## Task
Copy word for word the lines from the start of the records through the line that contains "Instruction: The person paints", both included.

Data records
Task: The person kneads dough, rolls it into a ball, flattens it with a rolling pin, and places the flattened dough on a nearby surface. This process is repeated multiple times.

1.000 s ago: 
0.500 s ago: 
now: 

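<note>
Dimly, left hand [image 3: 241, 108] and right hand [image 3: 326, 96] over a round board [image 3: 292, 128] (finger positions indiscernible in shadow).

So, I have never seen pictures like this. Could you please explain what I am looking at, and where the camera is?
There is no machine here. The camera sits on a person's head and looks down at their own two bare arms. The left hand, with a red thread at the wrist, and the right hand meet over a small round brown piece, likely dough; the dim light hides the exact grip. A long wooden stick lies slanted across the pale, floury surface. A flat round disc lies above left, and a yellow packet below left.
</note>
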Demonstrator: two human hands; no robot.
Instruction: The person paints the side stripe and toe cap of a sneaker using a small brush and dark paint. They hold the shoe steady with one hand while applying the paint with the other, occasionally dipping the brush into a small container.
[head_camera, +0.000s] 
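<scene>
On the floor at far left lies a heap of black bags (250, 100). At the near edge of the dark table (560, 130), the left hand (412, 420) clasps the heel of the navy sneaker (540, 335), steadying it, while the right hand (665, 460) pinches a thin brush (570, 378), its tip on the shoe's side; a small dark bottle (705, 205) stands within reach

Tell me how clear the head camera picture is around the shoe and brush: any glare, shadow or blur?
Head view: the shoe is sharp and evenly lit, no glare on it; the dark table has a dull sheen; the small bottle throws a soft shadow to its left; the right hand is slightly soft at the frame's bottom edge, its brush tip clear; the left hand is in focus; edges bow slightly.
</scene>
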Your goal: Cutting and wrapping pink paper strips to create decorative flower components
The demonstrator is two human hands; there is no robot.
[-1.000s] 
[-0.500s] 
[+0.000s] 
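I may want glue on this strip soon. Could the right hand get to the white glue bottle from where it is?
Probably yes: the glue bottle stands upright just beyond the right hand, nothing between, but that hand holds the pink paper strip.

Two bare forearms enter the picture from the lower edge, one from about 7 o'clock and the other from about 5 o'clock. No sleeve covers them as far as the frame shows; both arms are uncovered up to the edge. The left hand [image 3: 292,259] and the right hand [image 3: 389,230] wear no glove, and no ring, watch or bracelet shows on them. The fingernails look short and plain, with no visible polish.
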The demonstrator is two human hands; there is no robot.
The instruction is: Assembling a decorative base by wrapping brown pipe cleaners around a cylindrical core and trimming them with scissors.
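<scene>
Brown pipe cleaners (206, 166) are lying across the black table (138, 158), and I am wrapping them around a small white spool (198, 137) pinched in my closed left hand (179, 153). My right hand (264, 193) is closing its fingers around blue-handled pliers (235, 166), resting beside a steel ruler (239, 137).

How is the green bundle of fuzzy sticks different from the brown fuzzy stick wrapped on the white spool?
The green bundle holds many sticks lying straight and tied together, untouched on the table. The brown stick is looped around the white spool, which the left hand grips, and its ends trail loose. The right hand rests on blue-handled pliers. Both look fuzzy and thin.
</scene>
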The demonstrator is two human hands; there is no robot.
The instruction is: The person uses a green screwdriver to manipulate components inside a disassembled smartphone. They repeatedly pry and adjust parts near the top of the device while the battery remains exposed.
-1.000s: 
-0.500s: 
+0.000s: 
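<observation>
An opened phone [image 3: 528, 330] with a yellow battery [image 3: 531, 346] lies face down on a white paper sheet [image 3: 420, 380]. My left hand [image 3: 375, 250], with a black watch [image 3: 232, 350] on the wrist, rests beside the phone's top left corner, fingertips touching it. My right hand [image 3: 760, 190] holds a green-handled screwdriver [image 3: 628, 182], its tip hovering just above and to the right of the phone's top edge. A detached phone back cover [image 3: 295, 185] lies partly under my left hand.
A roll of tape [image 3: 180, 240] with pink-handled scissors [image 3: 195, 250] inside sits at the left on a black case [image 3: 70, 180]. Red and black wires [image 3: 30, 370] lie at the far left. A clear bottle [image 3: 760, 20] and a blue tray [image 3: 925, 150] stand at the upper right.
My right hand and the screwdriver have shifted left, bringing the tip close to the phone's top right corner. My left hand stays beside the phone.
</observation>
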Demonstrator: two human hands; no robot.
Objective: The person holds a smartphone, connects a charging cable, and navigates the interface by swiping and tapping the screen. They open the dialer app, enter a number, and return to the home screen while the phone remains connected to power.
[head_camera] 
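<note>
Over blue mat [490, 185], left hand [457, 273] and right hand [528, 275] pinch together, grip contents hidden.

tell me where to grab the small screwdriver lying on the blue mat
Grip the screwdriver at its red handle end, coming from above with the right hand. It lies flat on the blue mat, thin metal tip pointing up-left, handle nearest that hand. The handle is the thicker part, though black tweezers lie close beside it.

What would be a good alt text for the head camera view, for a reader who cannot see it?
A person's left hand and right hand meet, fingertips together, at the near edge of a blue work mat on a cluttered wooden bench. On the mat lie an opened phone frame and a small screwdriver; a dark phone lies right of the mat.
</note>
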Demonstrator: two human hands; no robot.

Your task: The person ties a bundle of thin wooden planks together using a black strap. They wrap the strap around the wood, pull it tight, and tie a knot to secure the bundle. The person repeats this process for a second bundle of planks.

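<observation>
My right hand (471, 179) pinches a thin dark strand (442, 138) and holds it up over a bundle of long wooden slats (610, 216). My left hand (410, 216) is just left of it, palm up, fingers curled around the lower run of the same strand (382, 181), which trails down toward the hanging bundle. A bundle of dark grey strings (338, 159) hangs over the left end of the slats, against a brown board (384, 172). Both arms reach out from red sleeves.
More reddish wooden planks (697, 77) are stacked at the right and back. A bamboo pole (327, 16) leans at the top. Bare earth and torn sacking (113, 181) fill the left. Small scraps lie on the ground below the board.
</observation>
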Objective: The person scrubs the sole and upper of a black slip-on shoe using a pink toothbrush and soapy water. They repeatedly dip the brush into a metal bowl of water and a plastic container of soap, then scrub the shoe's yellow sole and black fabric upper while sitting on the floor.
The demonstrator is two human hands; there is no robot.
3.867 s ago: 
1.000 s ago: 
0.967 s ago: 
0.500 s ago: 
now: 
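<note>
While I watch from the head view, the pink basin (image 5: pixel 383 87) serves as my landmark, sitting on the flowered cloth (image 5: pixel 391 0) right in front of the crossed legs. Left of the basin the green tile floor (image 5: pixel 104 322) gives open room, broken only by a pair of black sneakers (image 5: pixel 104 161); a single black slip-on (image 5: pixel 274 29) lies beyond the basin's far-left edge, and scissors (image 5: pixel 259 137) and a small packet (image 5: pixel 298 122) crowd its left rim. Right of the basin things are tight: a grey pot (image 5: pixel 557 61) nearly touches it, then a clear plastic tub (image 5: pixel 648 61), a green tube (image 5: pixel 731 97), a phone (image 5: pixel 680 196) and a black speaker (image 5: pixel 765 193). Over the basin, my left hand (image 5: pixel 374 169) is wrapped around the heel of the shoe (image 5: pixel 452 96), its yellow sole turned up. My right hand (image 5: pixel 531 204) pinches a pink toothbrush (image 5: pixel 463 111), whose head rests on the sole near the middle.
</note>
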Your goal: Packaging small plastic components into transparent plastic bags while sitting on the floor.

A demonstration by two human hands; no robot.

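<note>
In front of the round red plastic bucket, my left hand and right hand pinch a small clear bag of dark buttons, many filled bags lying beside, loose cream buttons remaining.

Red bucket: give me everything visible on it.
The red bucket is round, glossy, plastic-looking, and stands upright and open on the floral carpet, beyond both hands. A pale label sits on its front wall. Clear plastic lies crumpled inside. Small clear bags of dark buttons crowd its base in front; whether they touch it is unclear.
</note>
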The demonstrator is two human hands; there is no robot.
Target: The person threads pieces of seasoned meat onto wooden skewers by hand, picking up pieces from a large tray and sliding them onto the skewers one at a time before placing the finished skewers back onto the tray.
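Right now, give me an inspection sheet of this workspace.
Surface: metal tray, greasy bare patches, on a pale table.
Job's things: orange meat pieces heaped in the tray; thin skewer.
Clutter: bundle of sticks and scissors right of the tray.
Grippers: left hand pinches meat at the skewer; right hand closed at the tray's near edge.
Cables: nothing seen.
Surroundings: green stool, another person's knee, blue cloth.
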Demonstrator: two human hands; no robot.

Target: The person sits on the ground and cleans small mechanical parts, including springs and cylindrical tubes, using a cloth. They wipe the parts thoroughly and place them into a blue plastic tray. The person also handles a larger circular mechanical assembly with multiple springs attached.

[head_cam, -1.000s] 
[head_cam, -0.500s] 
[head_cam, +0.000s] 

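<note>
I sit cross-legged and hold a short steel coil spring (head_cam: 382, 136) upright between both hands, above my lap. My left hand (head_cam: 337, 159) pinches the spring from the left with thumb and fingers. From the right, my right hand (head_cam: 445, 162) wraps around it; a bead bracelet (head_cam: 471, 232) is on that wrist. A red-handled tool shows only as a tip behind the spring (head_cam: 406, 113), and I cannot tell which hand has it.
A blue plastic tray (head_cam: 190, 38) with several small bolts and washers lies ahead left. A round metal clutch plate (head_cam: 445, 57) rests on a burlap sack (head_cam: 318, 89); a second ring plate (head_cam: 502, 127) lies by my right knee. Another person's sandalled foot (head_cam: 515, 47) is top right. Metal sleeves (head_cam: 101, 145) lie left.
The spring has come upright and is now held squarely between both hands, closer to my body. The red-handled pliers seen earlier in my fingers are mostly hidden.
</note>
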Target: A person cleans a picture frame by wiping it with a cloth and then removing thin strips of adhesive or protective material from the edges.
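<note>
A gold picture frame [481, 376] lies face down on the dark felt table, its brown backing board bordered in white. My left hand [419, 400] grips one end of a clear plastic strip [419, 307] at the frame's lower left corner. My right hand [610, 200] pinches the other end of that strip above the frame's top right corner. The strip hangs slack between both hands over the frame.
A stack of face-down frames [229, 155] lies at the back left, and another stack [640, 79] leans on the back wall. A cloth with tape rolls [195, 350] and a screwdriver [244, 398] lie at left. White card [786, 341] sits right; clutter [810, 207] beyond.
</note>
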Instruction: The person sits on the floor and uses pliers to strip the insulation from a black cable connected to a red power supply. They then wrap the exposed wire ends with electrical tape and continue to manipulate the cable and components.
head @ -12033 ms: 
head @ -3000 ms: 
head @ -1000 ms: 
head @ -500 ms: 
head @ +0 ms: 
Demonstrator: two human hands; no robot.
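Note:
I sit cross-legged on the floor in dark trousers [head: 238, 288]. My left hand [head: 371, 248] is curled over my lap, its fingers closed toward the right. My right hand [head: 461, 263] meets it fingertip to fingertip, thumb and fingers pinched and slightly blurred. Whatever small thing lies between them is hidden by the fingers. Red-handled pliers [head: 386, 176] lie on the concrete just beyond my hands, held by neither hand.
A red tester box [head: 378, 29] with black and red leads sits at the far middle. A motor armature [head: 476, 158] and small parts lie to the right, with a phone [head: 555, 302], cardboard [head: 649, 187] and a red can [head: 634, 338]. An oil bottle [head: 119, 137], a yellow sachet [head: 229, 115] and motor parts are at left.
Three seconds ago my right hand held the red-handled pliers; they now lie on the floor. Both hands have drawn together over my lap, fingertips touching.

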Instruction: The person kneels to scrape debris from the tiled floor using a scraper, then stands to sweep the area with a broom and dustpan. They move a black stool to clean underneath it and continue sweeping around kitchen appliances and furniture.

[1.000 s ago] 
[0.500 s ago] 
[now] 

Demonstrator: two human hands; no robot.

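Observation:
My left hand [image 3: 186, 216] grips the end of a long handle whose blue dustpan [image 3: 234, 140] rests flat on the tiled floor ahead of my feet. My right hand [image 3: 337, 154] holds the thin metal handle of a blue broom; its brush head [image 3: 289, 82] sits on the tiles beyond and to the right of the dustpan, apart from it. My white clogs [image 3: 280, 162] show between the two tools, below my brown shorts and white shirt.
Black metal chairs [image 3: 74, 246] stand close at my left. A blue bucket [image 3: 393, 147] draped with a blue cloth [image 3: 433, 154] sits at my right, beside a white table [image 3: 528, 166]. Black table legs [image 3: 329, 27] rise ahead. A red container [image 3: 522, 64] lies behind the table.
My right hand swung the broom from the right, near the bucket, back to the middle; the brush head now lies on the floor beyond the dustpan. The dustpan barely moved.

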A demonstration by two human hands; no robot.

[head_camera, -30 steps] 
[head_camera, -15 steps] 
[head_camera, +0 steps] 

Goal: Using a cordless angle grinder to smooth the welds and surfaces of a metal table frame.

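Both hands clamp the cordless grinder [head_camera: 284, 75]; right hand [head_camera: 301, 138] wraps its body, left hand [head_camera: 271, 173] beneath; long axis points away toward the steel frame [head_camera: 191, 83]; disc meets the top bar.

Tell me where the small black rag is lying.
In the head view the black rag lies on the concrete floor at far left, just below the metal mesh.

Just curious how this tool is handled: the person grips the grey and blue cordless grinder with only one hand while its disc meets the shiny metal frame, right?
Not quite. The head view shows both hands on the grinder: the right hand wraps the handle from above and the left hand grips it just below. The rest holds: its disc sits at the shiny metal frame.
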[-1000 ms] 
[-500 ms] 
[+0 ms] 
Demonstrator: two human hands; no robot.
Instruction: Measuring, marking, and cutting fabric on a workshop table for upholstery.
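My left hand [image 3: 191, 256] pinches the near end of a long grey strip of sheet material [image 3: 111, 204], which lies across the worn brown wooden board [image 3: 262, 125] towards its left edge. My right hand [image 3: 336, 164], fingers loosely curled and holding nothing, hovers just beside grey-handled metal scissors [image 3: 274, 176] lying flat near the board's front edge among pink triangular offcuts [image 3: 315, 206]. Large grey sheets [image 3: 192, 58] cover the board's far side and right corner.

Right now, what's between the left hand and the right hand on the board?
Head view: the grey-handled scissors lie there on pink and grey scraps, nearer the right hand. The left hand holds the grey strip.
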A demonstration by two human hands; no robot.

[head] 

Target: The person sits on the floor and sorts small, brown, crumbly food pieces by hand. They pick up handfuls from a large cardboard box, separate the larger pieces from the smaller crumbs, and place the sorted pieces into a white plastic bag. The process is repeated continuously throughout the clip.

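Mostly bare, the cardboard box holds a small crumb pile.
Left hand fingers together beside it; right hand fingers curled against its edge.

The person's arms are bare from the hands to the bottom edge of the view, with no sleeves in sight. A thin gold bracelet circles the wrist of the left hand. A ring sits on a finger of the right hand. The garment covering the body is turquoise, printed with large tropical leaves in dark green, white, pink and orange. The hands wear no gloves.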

## Solution for this problem
Task: The person kneads dough, rolls it into a ball, flattens it with a rolling pin, and places the flattened dough on a nearby surface. This process is repeated multiple times.

1.000 s ago: 
0.500 s ago: 
now: 

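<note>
Dimly, left hand [image 3: 241, 108] and right hand [image 3: 326, 96] over a round board [image 3: 292, 128] (finger positions indiscernible in shadow).

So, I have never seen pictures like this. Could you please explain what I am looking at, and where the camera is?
There is no machine here. The camera sits on a person's head and looks down at their own two bare arms. The left hand, with a red thread at the wrist, and the right hand meet over a small round brown piece, likely dough; the dim light hides the exact grip. A long wooden stick lies slanted across the pale, floury surface. A flat round disc lies above left, and a yellow packet below left.
</note>
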Demonstrator: two human hands; no robot.
Instruction: The person paints the side stripe and toe cap of a sneaker using a small brush and dark paint. They hold the shoe steady with one hand while applying the paint with the other, occasionally dipping the brush into a small container.

No further output is required for this exercise.